Crucially, the documentation should address the suitability of the product for vulnerable groups within the population. This should include explicit statements regarding each of the recognised vulnerable categories: infants and young children, whose immune systems are not fully developed and who may face risks from textures, small components, or microbiological hazards that pose less risk to older individuals; elderly consumers, who may have weakened immune systems, reduced stomach acid production, and swallowing difficulties; pregnant women, for whom certain pathogens and chemical hazards pose particular risks to foetal development; immunocompromised individuals, including those undergoing chemotherapy, living with HIV/AIDS, taking immunosuppressive medications following organ transplantation, or managing other conditions that affect immune function; and individuals with food hypersensitivities, including those with allergies to specific proteins, intolerances to food components, or sensitivities to food additives.

For each vulnerable group, the documentation should indicate whether the product is suitable, unsuitable, or suitable with caveats. Where products are unsuitable for specific vulnerable groups, the documentation should note whether labelling will include explicit warnings. Where products are specifically formulated for vulnerable populations—such as infant formula, foods for special medical purposes, or products marketed as “free from” specific allergens—the documentation should detail the enhanced controls and specifications that ensure safety for these sensitive consumer groups.

Distribution channel documentation should be included where this impacts intended use. Products sold directly to consumers through retail channels may have different intended use considerations than products supplied to food service establishments, hospitals, schools, or care homes. Institutional settings often serve vulnerable populations and may have specific requirements or expectations regarding product safety that should be factored into the intended use analysis.

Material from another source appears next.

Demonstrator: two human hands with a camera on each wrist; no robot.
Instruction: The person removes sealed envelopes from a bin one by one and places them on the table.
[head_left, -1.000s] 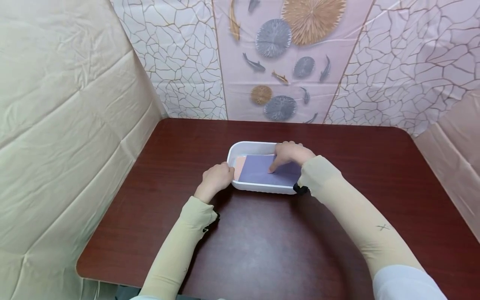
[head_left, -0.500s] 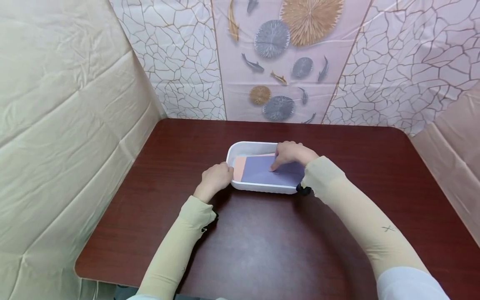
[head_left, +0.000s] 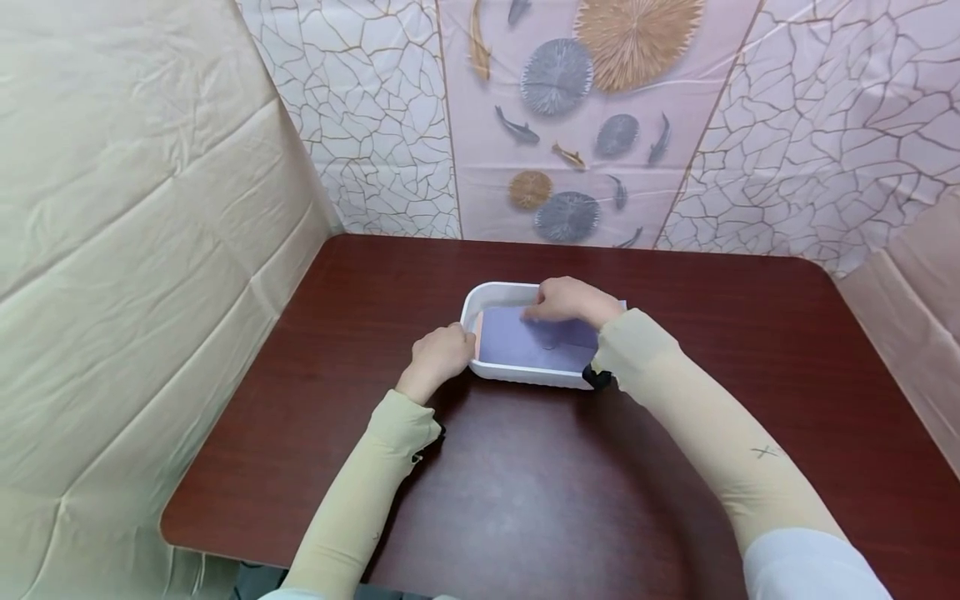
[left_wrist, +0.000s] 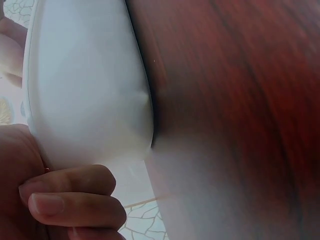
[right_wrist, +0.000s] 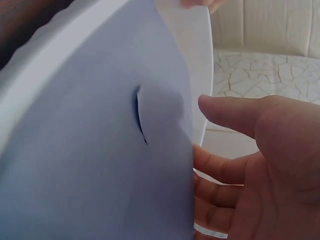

Product specification documents should incorporate intended use information to ensure consistency across all product documentation. Specifications shared with customers should include clear statements about target consumers and any relevant precautions or limitations. Internal specifications should cross-reference the HACCP plan and ensure that all personnel involved in product realisation understand the intended use context.

Labelling specifications represent a critical documented system that must align with intended use documentation. Label designs should be reviewed by the food safety team to ensure that preparation instructions, storage requirements, allergen declarations, and any warnings for vulnerable groups are accurate, clear, and consistent with the intended use identified in the HACCP plan. Where cooking or other preparation is necessary for food safety, labelling specifications should reference the validation studies that demonstrate the effectiveness of the provided instructions.

Documentation should include the rationale and supporting evidence used by the food safety team when establishing intended use. This may reference consumer research, market analysis, regulatory guidance on vulnerable populations, scientific literature regarding hazard susceptibility in different demographic groups, and historical data on product usage patterns. Such documentation provides traceability and supports the scientific basis for decisions made during hazard analysis.

Change control procedures should govern how modifications to intended use are managed. If product reformulations, new packaging formats, or marketing strategy changes alter the intended use or target consumer group, documented procedures should ensure that the food safety team is notified, the hazard analysis is reviewed, and any necessary adjustments to control measures are implemented before the changes take effect.

Sign-up for the Food Industry Hub Mail Service

We regularly produce new content for food industry professionals, and the Food Industry Hub Mail Service is the best way to stay up to date with the latest additions.

Signup today to be added to the Food Industry Hub mailing list.

Practical Application

The practical application of intended use identification requires coordinated actions from personnel at all levels of the food manufacturing organisation. Effective implementation depends on translating documented requirements into day-to-day behaviours and decision-making processes.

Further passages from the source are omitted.